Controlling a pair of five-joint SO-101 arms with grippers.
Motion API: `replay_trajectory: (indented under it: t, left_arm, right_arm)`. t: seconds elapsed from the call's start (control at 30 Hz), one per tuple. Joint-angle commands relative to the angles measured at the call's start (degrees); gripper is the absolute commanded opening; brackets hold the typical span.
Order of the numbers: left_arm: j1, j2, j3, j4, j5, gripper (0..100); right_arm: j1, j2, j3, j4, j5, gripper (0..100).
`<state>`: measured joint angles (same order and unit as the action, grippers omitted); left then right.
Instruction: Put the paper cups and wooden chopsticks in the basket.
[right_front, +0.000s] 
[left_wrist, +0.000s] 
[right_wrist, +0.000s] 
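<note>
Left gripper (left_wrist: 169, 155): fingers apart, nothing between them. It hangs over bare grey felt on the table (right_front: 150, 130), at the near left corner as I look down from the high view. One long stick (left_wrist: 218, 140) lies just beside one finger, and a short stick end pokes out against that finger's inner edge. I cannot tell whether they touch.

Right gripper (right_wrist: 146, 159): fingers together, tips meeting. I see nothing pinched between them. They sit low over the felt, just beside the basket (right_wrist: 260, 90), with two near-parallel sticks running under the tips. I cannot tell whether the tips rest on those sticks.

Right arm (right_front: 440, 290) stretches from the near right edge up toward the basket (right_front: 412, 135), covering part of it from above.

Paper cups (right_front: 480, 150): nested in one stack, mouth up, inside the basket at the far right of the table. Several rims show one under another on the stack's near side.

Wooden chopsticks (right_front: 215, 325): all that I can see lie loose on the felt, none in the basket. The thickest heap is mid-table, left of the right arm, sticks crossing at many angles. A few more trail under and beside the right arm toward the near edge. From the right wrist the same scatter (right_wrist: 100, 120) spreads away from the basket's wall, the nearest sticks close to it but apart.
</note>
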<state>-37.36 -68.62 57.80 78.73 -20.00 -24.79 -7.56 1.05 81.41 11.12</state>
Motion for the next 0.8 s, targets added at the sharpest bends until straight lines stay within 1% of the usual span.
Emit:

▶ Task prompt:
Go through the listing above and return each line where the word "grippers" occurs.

▶ Expected answer:
Controlling a pair of five-joint SO-101 arms with grippers.
`<state>`: measured joint angles (same order and unit as the action, grippers omitted); left then right.

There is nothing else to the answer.